It also came forth “proving to the world that the holy scriptures,” meaning the Bible, “are true, and that God does inspire men and call them to his holy work in this age and generation, as well as in generations of old” (D&C 20:11).

What future would there be in restoring and perfecting the Bible unless it is a true book? And with all due respect to the scholars of the world, to the ministers of Christendom, to professing believers everywhere—how can any of them really know the Bible is true? Intellectual approaches reach as many conclusions as there are people involved.

And how could God do better in proving the Bible to be true than to bring forth a new and parallel and conforming volume of scripture; establish by personal revelation that the new scripture is true; and then use it as the standard that proves and testifies to the truth of the biblical word?

But the Book of Mormon does more than prove the Bible is true. It also is the irrefutable witness that Joseph Smith was a prophet of God; that the Lord calls and inspires men today as he did anciently; that living prophets receive revelation in our day and time.

Thus, knowing the Bible is true, and knowing there are prophets on earth who receive revelation, the stage is set for the restoration—by revelation!—of the Bible. It is now possible to bring the Book of Books back to its original state of purity and plainness.

Thus, the doctrinal restoration is destined to come to pass, first, through the Book of Mormon, second, by direct revelation—a re-revelation—of the doctrines known anciently, and third, by the restoration, by revelation, of the Bible, which in spite of its faults has been the most stabilizing force on earth since the day it came into being.

As we consider these three ways and means of doctrinal restoration—the Book of Mormon, so far translated only in part; the direct revelations given to Joseph Smith and others, particularly those in the Doctrine and Covenants; and the just begun and eventually to be completed restoration of the Bible—as we consider them we should be aware of the insidious and devil-directed attack upon them.

Let me speak plainly. Satan hates and spurns the scriptures. The less scripture there is, and the more it is twisted and perverted, the greater is the rejoicing in the courts of hell.

There has never been a book—not even the Book of Mormon—that has been so maligned and cursed and abused as the Bible.

There is not much the world can do about the Book of Mormon. It is here and it is what it is. It cannot be modified or changed. Men have no choice but to believe or disbelieve it. If they disbelieve they can talk about Solomon Spaulding or any other figments of their imaginations that suit their fancies of the moment.

But with the Book of Mormon remains secure, unchanged and unchangeable, a firm and steady witness of Christ and his doctrine. The Book of Mormon has been, is now, and will forever remain secure in the hands of the servants of the Lord, for which we are immeasurably grateful.

But the Bible it was not and is not so. It is now in the hands of intellectuals and unbelievers and ministers whose delight it is to twist and pervert its doctrines and to spiritualize away the plain meanings of all its important parts. And it once was in the sole and exclusive care and custody of an abominable organization, founded by the devil himself, likened prophetically unto a great whore, whose great aim and purpose was to destroy the souls of men in the name of religion.

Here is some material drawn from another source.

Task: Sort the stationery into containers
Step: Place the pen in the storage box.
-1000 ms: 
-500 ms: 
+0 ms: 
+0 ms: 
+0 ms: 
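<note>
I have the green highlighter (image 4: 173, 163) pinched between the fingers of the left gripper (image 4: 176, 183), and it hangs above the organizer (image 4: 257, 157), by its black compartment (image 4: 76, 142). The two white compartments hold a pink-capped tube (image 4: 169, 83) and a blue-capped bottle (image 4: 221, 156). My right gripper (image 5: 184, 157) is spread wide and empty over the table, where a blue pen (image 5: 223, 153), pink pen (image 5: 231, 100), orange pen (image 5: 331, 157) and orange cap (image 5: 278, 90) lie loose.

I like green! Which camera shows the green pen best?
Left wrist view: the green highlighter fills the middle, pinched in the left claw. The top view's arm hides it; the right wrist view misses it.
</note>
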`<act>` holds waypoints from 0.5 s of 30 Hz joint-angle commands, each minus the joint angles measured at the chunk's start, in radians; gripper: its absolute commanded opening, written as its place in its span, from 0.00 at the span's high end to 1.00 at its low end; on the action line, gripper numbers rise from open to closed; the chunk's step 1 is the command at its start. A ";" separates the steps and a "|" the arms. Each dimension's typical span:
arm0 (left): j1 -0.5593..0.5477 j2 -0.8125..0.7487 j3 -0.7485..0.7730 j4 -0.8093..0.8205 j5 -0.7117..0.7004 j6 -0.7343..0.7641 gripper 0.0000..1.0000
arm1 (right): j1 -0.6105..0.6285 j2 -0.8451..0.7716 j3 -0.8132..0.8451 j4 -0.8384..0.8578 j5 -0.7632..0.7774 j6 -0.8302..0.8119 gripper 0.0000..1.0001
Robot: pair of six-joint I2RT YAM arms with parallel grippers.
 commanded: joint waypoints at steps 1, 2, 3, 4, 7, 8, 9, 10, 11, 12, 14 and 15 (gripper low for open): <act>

In these hands it ceased to be the book it once was. Originally “it contained the fulness of the gospel of the Lord.” It was sent forth “from the Jews in purity unto the Gentiles, according to the truth which is in God.”

Then it came into the hands of “that great and abominable church, which is most abominable above all other churches.” They took “away from the gospel of the Lamb many parts which are plain and most precious; and also many covenants of the Lord.”

“And all this have they done that they might pervert the right ways of the Lord, that they might blind the eyes and harden the hearts of the children of men.”

Then the Bible—with many “plain and precious things . . . taken away”—went forth to the nations of the earth. And, as Nephi said, “because of the many plain and precious things which have been taken out of the book, which were plain unto the understanding of the children of men, according to the plainness which is in the Lamb of God—because of these things which are taken away out of the gospel of the Lamb, an exceedingly great many do stumble, yea, insomuch that Satan hath great power over them” (1 Nephi 13:24–29).

Special mention is made of the book of Revelation as written by John. When he wrote the truths that are in it, and when they went forth to the world, they “were plain and pure, and most precious and easy to the understanding of all men” (1 Nephi 14:23). Today, as these writings now are, “all men,” save those filled with the spirit of prophecy, stumble over John’s apocalyptic words.

During the Dark Ages—during the Black Millennium, if you will—even the Bible that now is was kept from the people. Many is the martyr who suffered death by fire for reading or possessing biblical manuscripts. The translation and publication of the scriptural word was opposed with the satanic fury in that day.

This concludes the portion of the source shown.